### Your instructions:
Go through the data line by line from the top, retyping each exactly, and end with the line that contains "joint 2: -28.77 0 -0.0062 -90".

##############################

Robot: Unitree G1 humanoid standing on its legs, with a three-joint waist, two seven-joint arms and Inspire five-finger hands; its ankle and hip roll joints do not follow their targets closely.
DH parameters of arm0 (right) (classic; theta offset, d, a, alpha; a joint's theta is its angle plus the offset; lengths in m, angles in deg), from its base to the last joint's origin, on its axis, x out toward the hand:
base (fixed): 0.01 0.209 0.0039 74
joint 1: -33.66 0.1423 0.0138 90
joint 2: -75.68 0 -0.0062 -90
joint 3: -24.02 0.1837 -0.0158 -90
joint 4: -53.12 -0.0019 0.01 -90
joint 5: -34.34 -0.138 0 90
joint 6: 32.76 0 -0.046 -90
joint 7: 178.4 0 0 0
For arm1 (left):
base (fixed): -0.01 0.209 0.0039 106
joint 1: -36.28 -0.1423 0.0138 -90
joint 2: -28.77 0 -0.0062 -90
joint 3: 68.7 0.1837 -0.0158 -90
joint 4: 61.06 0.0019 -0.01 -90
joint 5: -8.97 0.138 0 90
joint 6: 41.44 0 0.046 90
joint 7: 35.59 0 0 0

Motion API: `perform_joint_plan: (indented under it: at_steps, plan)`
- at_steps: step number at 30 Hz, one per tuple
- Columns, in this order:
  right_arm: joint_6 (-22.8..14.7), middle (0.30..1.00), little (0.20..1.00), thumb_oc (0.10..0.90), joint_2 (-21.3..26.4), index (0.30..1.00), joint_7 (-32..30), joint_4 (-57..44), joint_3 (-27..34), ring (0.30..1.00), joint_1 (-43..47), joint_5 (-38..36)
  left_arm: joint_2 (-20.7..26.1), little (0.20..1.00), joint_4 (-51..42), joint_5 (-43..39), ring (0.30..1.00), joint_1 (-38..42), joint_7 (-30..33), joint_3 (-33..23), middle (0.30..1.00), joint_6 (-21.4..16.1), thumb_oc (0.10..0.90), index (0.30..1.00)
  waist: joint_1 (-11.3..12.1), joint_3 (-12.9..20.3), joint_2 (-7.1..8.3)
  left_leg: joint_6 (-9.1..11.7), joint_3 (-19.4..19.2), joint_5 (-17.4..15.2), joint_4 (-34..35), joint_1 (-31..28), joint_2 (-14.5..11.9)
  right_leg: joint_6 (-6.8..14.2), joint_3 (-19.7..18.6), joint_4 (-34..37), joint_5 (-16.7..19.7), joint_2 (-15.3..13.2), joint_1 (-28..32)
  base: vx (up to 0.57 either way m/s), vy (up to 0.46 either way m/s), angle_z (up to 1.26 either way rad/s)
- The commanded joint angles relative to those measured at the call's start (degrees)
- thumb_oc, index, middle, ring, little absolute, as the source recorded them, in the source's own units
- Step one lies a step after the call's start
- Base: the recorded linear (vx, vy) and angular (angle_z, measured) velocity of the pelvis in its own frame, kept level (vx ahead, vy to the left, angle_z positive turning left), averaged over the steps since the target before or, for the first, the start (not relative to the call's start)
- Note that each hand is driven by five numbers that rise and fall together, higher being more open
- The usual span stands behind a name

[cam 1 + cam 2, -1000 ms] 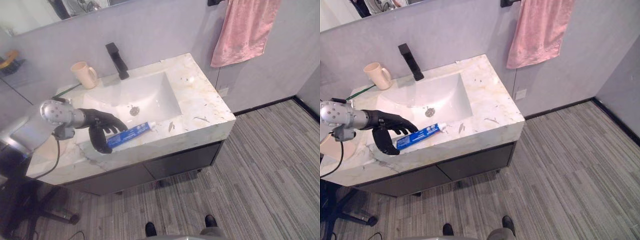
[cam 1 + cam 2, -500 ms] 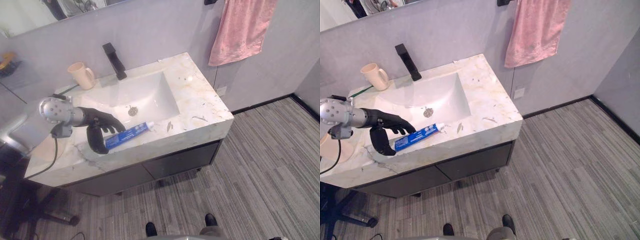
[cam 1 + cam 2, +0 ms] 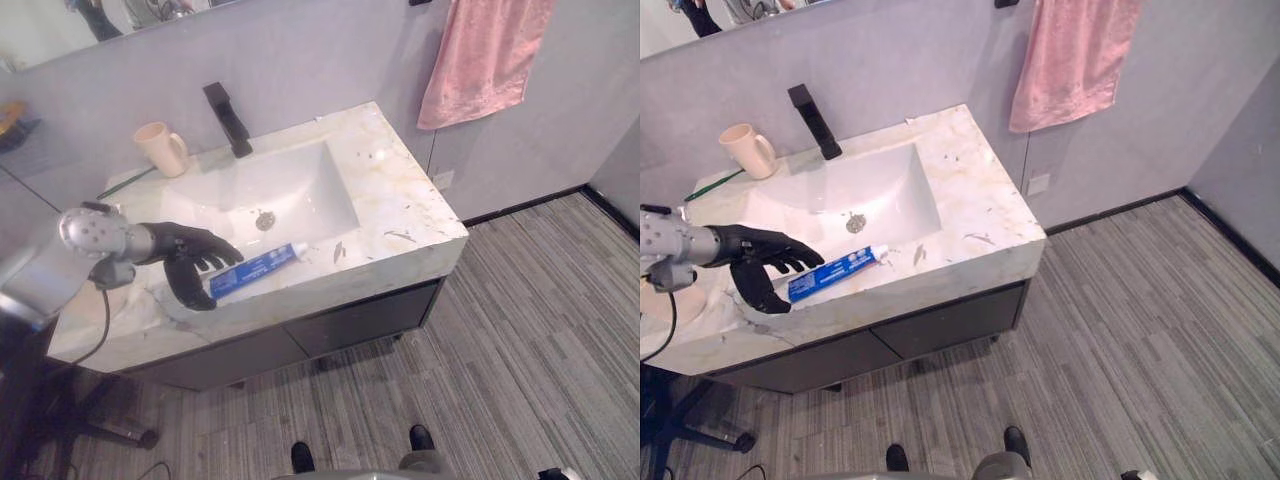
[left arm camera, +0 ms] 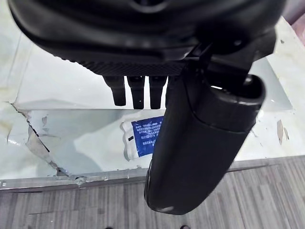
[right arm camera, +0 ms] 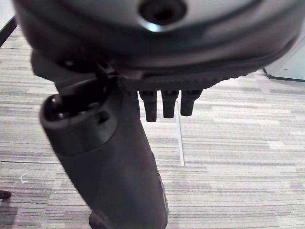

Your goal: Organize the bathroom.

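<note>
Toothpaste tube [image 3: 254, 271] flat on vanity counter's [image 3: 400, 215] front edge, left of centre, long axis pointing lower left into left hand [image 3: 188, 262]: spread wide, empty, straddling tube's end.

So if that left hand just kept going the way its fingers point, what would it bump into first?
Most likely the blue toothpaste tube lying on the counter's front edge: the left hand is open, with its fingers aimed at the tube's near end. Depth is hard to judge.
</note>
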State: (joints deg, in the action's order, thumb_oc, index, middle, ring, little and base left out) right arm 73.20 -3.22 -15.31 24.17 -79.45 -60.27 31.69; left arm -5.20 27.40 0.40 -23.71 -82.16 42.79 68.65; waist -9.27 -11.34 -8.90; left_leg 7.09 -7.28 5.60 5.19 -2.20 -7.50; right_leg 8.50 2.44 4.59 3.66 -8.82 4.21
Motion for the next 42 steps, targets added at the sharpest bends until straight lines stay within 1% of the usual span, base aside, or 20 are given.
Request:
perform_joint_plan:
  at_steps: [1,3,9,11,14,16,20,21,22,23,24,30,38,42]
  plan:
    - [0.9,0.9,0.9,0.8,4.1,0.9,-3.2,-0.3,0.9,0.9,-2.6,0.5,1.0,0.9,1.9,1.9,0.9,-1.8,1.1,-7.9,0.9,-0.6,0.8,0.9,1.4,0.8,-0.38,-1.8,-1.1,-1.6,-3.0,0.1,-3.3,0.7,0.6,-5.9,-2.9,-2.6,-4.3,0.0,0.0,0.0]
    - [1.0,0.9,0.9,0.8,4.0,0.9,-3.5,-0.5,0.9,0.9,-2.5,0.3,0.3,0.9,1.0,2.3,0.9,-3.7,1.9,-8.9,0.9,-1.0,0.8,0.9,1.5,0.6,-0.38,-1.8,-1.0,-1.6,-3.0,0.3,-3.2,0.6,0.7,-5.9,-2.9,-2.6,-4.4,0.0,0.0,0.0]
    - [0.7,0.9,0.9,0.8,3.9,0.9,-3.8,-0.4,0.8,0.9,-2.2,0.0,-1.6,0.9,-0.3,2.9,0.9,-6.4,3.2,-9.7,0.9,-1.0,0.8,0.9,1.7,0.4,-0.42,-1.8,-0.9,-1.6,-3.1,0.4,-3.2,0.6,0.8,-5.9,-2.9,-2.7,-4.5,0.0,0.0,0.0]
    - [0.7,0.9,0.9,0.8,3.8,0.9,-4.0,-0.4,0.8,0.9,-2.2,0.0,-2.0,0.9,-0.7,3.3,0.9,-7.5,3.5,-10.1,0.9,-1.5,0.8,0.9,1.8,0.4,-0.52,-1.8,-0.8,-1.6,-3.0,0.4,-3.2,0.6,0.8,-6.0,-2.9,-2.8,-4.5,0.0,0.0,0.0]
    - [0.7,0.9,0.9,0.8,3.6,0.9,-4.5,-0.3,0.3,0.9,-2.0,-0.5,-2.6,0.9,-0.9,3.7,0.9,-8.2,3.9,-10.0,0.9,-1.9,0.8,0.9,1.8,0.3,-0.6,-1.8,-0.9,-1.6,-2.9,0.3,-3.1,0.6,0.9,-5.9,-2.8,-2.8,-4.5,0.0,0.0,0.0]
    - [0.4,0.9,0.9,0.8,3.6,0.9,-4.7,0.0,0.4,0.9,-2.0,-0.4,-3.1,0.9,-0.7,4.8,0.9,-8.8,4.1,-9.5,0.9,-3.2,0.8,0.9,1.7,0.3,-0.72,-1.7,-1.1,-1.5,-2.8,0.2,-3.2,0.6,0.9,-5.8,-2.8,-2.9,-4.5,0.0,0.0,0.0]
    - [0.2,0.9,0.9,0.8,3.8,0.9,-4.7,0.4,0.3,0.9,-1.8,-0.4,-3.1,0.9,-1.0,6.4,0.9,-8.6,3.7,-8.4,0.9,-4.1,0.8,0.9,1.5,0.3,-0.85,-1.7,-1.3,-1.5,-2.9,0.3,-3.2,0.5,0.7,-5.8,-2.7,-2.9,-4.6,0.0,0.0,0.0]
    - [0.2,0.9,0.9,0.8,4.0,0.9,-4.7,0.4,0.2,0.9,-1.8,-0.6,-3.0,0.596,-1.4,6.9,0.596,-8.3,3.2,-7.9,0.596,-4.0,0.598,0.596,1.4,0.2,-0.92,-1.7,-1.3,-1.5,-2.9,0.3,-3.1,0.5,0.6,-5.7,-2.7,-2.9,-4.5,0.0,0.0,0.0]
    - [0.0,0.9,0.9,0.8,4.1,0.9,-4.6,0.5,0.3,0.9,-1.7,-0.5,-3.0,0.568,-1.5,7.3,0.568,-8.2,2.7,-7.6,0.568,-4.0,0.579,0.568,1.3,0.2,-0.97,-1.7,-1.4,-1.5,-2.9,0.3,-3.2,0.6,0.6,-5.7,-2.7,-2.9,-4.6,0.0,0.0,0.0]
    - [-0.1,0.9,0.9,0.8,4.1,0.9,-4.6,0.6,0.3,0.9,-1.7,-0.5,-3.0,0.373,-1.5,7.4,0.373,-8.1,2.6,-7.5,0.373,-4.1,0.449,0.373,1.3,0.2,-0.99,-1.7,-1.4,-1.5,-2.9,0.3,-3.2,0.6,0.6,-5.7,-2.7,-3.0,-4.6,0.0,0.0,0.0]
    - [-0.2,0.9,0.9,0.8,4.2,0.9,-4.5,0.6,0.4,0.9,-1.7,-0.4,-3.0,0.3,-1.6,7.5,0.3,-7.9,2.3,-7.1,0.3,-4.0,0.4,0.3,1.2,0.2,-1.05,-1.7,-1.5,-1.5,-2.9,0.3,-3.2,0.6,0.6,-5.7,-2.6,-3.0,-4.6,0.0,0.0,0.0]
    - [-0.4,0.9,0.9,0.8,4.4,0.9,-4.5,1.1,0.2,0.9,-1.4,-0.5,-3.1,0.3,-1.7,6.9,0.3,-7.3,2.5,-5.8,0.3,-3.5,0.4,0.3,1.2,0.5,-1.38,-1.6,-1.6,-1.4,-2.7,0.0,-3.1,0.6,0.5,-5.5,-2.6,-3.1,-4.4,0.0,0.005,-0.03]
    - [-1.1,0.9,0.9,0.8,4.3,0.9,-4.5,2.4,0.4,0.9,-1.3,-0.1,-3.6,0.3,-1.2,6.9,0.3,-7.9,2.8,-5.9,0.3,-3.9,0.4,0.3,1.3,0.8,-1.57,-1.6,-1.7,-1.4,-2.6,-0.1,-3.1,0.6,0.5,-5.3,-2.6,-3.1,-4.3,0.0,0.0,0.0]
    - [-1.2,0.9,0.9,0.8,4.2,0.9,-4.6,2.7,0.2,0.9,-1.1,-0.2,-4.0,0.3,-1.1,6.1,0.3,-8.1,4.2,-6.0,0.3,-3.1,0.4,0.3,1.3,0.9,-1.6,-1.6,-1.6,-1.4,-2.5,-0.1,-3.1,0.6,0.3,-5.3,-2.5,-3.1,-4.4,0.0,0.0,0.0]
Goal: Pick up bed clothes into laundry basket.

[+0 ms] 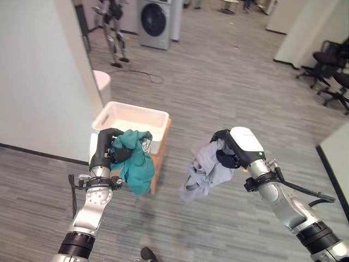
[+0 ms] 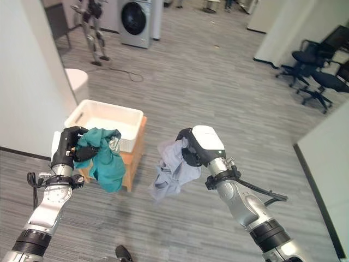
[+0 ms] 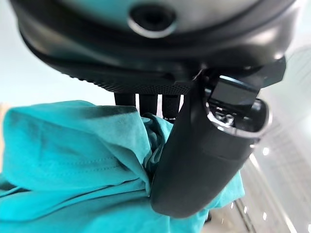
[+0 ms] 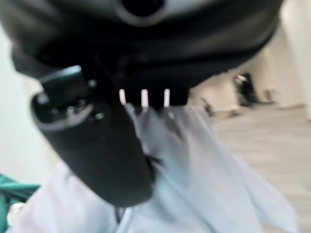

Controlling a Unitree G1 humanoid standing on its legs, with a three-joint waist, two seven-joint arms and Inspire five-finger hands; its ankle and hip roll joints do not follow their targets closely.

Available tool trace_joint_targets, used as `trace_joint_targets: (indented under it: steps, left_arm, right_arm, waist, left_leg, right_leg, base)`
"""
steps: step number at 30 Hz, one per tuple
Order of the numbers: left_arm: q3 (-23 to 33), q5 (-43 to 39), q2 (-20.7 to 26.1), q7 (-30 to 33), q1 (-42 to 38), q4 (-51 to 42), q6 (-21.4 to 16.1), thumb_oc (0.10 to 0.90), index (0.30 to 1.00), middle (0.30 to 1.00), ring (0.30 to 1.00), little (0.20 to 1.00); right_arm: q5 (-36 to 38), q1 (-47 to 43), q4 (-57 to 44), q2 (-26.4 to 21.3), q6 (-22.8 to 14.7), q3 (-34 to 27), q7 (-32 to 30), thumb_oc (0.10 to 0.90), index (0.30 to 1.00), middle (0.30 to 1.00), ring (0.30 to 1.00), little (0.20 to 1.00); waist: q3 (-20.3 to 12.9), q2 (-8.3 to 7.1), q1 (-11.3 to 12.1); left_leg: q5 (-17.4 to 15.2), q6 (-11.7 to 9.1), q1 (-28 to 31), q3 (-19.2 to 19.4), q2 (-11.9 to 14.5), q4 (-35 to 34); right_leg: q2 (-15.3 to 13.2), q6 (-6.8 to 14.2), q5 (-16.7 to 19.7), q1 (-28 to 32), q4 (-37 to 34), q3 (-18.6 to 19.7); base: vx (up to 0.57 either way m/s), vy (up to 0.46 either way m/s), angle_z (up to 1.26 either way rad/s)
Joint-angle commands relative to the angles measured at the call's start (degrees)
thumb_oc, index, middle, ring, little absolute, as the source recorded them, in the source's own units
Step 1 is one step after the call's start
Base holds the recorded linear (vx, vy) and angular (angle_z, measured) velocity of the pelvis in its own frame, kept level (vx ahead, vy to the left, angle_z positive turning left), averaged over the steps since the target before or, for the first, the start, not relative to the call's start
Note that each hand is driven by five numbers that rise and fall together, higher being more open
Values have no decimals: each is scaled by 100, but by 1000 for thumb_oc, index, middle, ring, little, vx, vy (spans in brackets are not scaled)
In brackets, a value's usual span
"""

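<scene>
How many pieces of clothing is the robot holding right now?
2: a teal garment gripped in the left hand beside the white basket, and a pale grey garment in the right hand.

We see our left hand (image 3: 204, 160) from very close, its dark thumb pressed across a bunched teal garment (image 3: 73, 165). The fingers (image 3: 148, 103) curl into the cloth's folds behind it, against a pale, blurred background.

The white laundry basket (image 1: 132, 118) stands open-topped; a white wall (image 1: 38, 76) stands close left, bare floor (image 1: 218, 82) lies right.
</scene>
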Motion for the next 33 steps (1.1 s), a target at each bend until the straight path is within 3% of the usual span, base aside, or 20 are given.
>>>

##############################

### Answer to this exercise:
Robot: Unitree G1 humanoid standing on its legs, with a three-joint waist, two seven-joint arms and Inspire five-finger hands; its ankle and hip roll joints do not follow their targets closely.
DH parameters of arm0 (right) (classic; theta offset, d, a, alpha; a joint's theta is its angle plus the offset; lengths in m, angles in deg), from its base to the last joint's origin, on its axis, x out toward the hand:
base (fixed): 0.01 0.209 0.0039 74
joint 1: -33.66 0.1423 0.0138 90
joint 2: -75.68 0 -0.0062 -90
joint 3: -24.02 0.1837 -0.0158 -90
joint 4: -53.12 -0.0019 0.01 -90
joint 5: -34.34 -0.138 0 90
joint 6: 32.76 0 -0.046 -90
joint 7: 178.4 0 0 0
For arm1 (left):
base (fixed): -0.01 0.209 0.0039 106
joint 1: -36.28 -0.1423 0.0138 -90
joint 2: -28.77 0 -0.0062 -90

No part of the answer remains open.